Я вспомнил, как вчера утром Капа голой вылезла из палатки. По-моему, травам, цветам и зверюшкам это должно было понравиться. Особенно в брачный период.
Щи и отбивную подали очень приличные, а вот корень сельдерея поджарить толком не смогли. Он должен быть с корочкой, но сочный, а нам принесли вялый и пропаренный, как репа, – наверное, держали на сковороде под крышкой, барсики позорные.
Понемногу разъяснело, и дорога повеселела. Я заметил: чем дальше на юг, тем белее становятся коровы и березы. Поговорили об этом.
За Белым (такой город) асфальт неожиданно кончился, сменившись кое-как отглаженной грейдером грунтовкой. До этих мест не добрался покуда гудроновый бум. Дорога вилась меж каких-то густых диких кустов и сама имела вид пустынный и дикий. Оставляя за собой облако белесой, надолго повисающей в недвижимом воздухе пыли, мы проехали всю эту земляную и порой довольно тряскую канитель, встретив по пути лишь трех планировавших низко над дорогой орлов, – ни единого человека, ни одной деревни, ни одного встречного авто.
В Озерном купили болгарский перец, помидоры и смоленскую водку в бутылке, обтянутой черным бархатом. Каковы-то местные винокурни?
Водка, естественно, называлась “Бархатная”.
Не доезжая Духовщины, я увидел справа от шоссе озерцо и свернул на бегущий к нему проселок. Озерцо оказалось подпруженной и разлившейся речкой Царевич – это нам поведали дети из деревни Третьяково, плескавшиеся с веселым матерком у плотины.

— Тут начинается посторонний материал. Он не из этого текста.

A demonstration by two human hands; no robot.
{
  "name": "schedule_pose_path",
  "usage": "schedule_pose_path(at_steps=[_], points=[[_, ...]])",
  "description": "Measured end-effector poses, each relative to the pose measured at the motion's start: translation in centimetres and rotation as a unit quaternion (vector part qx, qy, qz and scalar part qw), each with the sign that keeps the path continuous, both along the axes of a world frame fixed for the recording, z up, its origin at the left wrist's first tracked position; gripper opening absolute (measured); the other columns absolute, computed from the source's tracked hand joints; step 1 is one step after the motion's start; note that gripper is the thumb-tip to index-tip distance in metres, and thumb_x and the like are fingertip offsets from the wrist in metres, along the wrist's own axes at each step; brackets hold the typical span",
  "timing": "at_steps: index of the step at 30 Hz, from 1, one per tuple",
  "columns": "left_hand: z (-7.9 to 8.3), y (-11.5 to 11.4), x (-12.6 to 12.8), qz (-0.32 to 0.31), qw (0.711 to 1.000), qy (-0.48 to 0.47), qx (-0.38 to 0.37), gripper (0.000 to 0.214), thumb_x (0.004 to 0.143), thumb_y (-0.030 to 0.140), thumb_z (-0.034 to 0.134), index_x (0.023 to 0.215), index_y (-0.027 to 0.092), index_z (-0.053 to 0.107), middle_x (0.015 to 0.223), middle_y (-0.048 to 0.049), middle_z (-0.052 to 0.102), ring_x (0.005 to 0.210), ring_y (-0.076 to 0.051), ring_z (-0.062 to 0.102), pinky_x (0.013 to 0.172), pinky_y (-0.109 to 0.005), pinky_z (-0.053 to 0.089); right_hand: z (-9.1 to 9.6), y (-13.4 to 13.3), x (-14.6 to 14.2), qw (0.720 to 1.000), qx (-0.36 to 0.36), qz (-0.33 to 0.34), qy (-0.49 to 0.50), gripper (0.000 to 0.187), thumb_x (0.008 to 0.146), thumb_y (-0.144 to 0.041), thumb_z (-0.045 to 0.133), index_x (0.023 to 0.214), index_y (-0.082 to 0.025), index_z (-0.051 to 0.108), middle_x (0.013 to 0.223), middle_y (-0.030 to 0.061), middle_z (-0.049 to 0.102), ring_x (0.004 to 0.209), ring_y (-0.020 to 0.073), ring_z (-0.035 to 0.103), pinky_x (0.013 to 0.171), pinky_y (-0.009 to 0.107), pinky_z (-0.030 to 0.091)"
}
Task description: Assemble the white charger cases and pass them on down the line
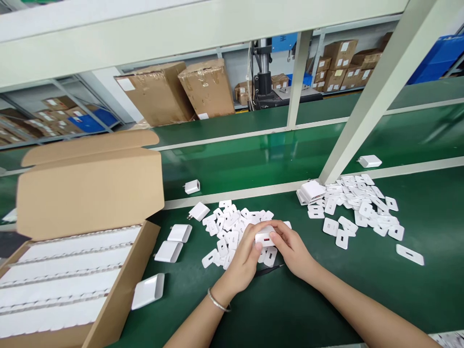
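Observation:
Both my hands close around one white charger (265, 237), whose end with a red-orange port faces me. My left hand (243, 256) grips it from the left, thumb near the port end. From the right, my right hand (295, 249) presses its thumb on the same end. Behind and below my hands spreads a pile of white slotted end plates (228, 229). Left of the pile, charger housings (169, 251) lie in a loose row, some with prongs showing. A dark thin tool (268, 270) lies partly under my hands, its kind unclear.
An open cardboard box (123, 285) with rows of white pieces stands at the left. Another heap of end plates (358, 203) lies at the right, beside stacked housings (311, 192) and a slanted post (377, 92). A charger (192, 186) sits on the green conveyor belt (246, 164) beyond.

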State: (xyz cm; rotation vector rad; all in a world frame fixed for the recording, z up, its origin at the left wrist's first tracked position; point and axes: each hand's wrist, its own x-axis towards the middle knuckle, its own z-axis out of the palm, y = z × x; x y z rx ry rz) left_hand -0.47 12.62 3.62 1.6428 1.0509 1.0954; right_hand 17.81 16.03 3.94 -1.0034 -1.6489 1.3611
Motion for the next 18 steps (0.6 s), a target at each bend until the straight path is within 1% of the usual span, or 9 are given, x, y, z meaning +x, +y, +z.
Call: schedule_pose_path(at_steps=[2, 4, 7, 9, 11, 14, 16, 18], points=[[-0.06, -0.02, -0.05, -0.006, 1.000, 0.015, 0.001, 0.044, 0.112, 0.045, 0.045, 0.155, 0.036, 0.050, 0.135, -0.0090, 0.059, 0.125, -0.028, 0.055, 0.110, -0.045, 0.045, -0.04, -0.02, 0.02, 1.000, 0.007, 0.002, 0.005, 0.044, 0.105, -0.064, 0.049, 0.119, -0.023, 0.062, 0.092, 0.0035, 0.069, 0.085, 0.0224, 0.064, 0.075, 0.034, 0.049], [-0.20, -0.04, -0.01, 0.000, 1.000, 0.007, 0.018, 0.040, 0.111, 0.043, 0.049, 0.151, 0.037, 0.054, 0.123, -0.0072, 0.060, 0.115, -0.026, 0.057, 0.103, -0.042, 0.047, 0.10, -0.13, 0.02, 1.000, 0.028, 0.005, 0.010, 0.044, 0.106, -0.064, 0.048, 0.117, -0.024, 0.061, 0.089, 0.0032, 0.069, 0.088, 0.0233, 0.065, 0.076, 0.034, 0.049], [-0.33, -0.13, 0.18, 0.011, 0.998, -0.027, 0.054, 0.033, 0.110, 0.041, 0.052, 0.141, 0.036, 0.062, 0.109, -0.0045, 0.055, 0.101, -0.022, 0.055, 0.091, -0.037, 0.047, 0.48, -0.31, 0.06, 0.998, 0.065, 0.019, 0.008, 0.044, 0.107, -0.063, 0.045, 0.116, -0.024, 0.061, 0.090, 0.0031, 0.067, 0.089, 0.0227, 0.064, 0.079, 0.035, 0.050], [-0.29, -0.21, 0.29, 0.012, 0.996, -0.045, 0.070, 0.028, 0.110, 0.040, 0.054, 0.135, 0.036, 0.065, 0.106, -0.0035, 0.053, 0.098, -0.021, 0.054, 0.089, -0.035, 0.047, 0.67, -0.35, 0.15, 0.996, 0.080, 0.032, -0.006, 0.043, 0.105, -0.064, 0.049, 0.117, -0.024, 0.060, 0.094, 0.0034, 0.066, 0.087, 0.0218, 0.063, 0.079, 0.035, 0.050], [-0.21, -0.30, 0.31, 0.009, 0.996, -0.056, 0.073, 0.025, 0.110, 0.039, 0.054, 0.132, 0.036, 0.066, 0.107, -0.0034, 0.053, 0.100, -0.021, 0.053, 0.090, -0.035, 0.047, 0.72, -0.31, 0.24, 0.995, 0.089, 0.034, -0.021, 0.043, 0.102, -0.064, 0.055, 0.117, -0.024, 0.060, 0.093, 0.0029, 0.065, 0.086, 0.0215, 0.063, 0.077, 0.034, 0.050], [-0.15, -0.39, 0.15, 0.000, 0.997, -0.051, 0.062, 0.029, 0.111, 0.040, 0.050, 0.137, 0.037, 0.062, 0.112, -0.0040, 0.052, 0.103, -0.022, 0.054, 0.093, -0.037, 0.047, 0.69, -0.19, 0.36, 0.994, 0.101, 0.028, -0.029, 0.040, 0.101, -0.061, 0.059, 0.118, -0.024, 0.061, 0.090, 0.0019, 0.063, 0.086, 0.0215, 0.062, 0.075, 0.033, 0.049], [-0.17, -0.39, -0.01, -0.005, 0.997, -0.046, 0.062, 0.034, 0.113, 0.044, 0.042, 0.140, 0.036, 0.061, 0.114, -0.0053, 0.052, 0.106, -0.023, 0.054, 0.098, -0.040, 0.047, 0.74, -0.18, 0.40, 0.993, 0.108, 0.024, -0.033, 0.039, 0.101, -0.058, 0.061, 0.120, -0.025, 0.061, 0.093, 0.0025, 0.063, 0.087, 0.0214, 0.061, 0.074, 0.033, 0.049], [-0.23, -0.34, -0.14, -0.001, 0.996, -0.041, 0.075, 0.039, 0.114, 0.046, 0.035, 0.137, 0.034, 0.064, 0.113, -0.0061, 0.052, 0.107, -0.024, 0.055, 0.098, -0.041, 0.047, 0.89, -0.23, 0.40, 0.992, 0.115, 0.022, -0.044, 0.039, 0.100, -0.056, 0.062, 0.123, -0.026, 0.061, 0.098, 0.0038, 0.064, 0.087, 0.0212, 0.060, 0.073, 0.032, 0.049]])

Тут же на невысоком холме раскинулся наполовину одичавший и уже отцветший яблоневый сад, куда по свежему прокосу мы прямиком и зарулили.
Разбив палатку на проплешине, поросшей мягким клевером (говорят, в таких местах следует рыть колодцы, так как клевер показывает близость грунтовых вод), я взял топорик и подсек сухую яблоню. С одной стороны дичающий сад было жалко, с другой – черта с два мы остановились бы здесь, будь он при хозяине.
Пока тащил яблоню к палатке, снял с травы гребнеусого щелкуна и неуклюжего лугового хрущика.
Искупались. Потом я наломал дров и занялся костром, а Капа, прихватив шампунь, отправилась мыть голову.
На ужин ели копченого сома, помидоры и сладкий перец. Капа добивала
“Изабеллу”, а я хлестал водку из бархатной бутылки – оказалась очень приличная. Почему раньше мне не приходило в голову странствовать вот так – легко, осознавая путь не как эксцесс, а как нормуправило?